As is often the case in the presentation of historical texts (or statues, plaques, etc), the addition of context and framing could go a long way in mediating the frequently conflicting pressures of ethics and historical transparency. Rather than present Mr. Adams’ offensive words in a relative void, one solution could be to redact them from the printed copy, but include directions for accessing them digitally and a short explanation that the redacted item contains objectionable material. 

What do you think? If the omission was purposeful, was it the right choice? Should anything be redacted or omitted from the record—even if has the potential to hurt or offend? What kind of context should frame objectionable material?

Editorial Voices, part 2

Hello! I’m Hannah Foltz, class of 2013 and current PhD student in rhetoric at the University of Texas at Austin. This summer, I’m working with the Humanities program and the Archives and Special Collections team. I’ll be scouring the College’s archives, documenting and studying depictions and erasures of marginalized populations in historical materials. Because of my disciplinary background, I am most interested in the archives’ rhetorical role, or in other terms, how the records and materials we deem worthy of saving define the im/possibilities of not only historiography, but also of popular conceptions of identity and belonging. 

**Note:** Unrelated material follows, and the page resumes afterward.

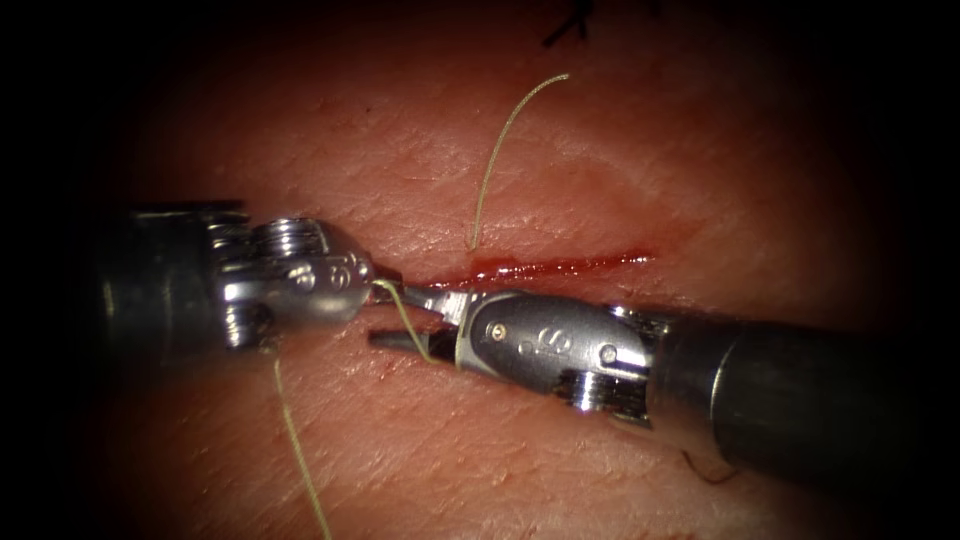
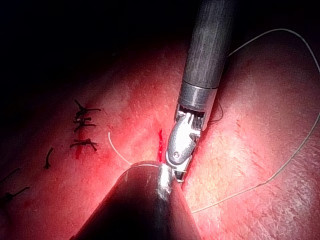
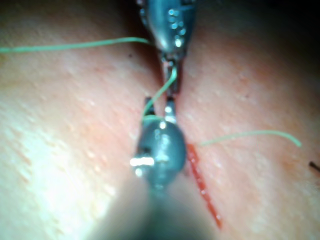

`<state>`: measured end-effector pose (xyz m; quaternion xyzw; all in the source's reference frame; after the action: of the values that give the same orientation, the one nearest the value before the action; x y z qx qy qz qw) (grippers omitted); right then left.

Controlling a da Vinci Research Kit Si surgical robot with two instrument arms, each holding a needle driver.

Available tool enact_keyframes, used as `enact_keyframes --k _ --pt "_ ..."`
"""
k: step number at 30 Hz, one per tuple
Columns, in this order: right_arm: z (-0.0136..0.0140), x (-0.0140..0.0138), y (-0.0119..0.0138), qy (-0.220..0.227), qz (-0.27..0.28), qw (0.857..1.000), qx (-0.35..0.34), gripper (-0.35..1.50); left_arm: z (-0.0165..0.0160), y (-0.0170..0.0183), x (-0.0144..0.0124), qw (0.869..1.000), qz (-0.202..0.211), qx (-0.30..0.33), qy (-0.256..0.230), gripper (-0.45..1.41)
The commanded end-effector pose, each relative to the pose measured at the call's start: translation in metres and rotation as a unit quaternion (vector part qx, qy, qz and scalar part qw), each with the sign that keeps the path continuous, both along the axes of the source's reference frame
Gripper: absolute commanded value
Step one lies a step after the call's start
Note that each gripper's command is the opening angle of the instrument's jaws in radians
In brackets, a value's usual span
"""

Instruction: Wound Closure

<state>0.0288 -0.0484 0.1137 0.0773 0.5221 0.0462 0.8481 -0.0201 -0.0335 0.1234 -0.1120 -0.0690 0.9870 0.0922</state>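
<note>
The cut (image 1: 545,268) runs across the tissue, lined with red fluid (image 3: 202,185). My left tool (image 1: 385,282) comes in from the left, its jaws shut on the pale thread (image 1: 405,318) at the cut's left end. From the right, my right tool (image 1: 388,312) meets it tip to tip with its jaws open and holding nothing. The thread passes from the left tool's tip across the right tool's jaws and loops around its neck (image 1: 460,345). In the right wrist view the thread (image 3: 160,95) bridges the left tool (image 3: 170,75) and the right tool (image 3: 167,112).
A free thread end (image 1: 500,150) rises from the cut toward the far side. Another strand (image 1: 295,440) trails from under the left tool toward the near edge. Dark earlier stitches (image 2: 84,132) lie further along the tissue. A long slack thread (image 2: 280,170) curves over the tissue.
</note>
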Motion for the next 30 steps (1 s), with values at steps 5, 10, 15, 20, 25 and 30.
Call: enact_keyframes --k 5,10,15,20,25,30 --pt "0.0 0.0008 -0.0002 0.006 -0.008 1.0 0.002 0.22 0.0008 0.0014 -0.0001 1.0 0.008 -0.01 0.015 -0.45" --pt "-0.0006 0.0008 -0.0005 0.025 -0.011 1.0 0.004 0.22 0.0021 0.0021 -0.0002 1.0 0.012 -0.015 0.016 -0.45" --pt "-0.0012 0.001 -0.0007 0.048 -0.019 0.999 0.003 0.19 0.004 0.002 -0.0007 1.0 0.01 -0.017 0.011 -0.45" --pt "-0.0019 0.0007 -0.0006 0.08 -0.008 0.997 0.01 0.15 0.005 0.002 -0.0008 1.0 0.006 -0.023 -0.001 -0.45" --pt "-0.0027 -0.0004 0.0 0.124 0.024 0.992 0.017 0.15 0.0053 0.0024 -0.0006 0.999 -0.006 -0.028 -0.028 -0.45" --pt "-0.0029 -0.0005 0.0004 0.166 0.063 0.984 0.029 0.15 0.0055 0.0023 -0.0009 0.998 -0.019 -0.031 -0.058 -0.45"
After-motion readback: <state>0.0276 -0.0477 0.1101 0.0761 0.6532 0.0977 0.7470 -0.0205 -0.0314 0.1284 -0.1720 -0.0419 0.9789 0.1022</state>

Last week I used the 1959–1960 Davidsonian to illustrate how editorial choices play a large role determining what is recorded as public opinion. A college paper, the Davidsionian presents an extreme example of this phenomenon, as the annual rotation of editors produced highly divergent editorial policies from year to year—all under the masthead “The News and Editorial Voice of Davidson College.” 

Masthead of the February 28, 1964 edition of the Davidsonian. The Davidsonian referred to as "The News and Editorial Voice Of The Davidson College"
Masthead of The Davidsonian, February 28, 1964.

As the 1960s progressed, and the newspaper began tackling more controversial issues—particularly civil rights, Communism, tensions in Vietnam, and the college’s ties to the Presbyterian Church—the assumed association between “editorial voice” and popular opinion became a source of anxiety for some. The 1963–1964 paper, under editor David Stitt, had assumed a decidedly liberal stance, reporting extensively on racial issues, endorsing a student-led march in support of the Civil Rights Act, and questioning the school’s religious commitments. 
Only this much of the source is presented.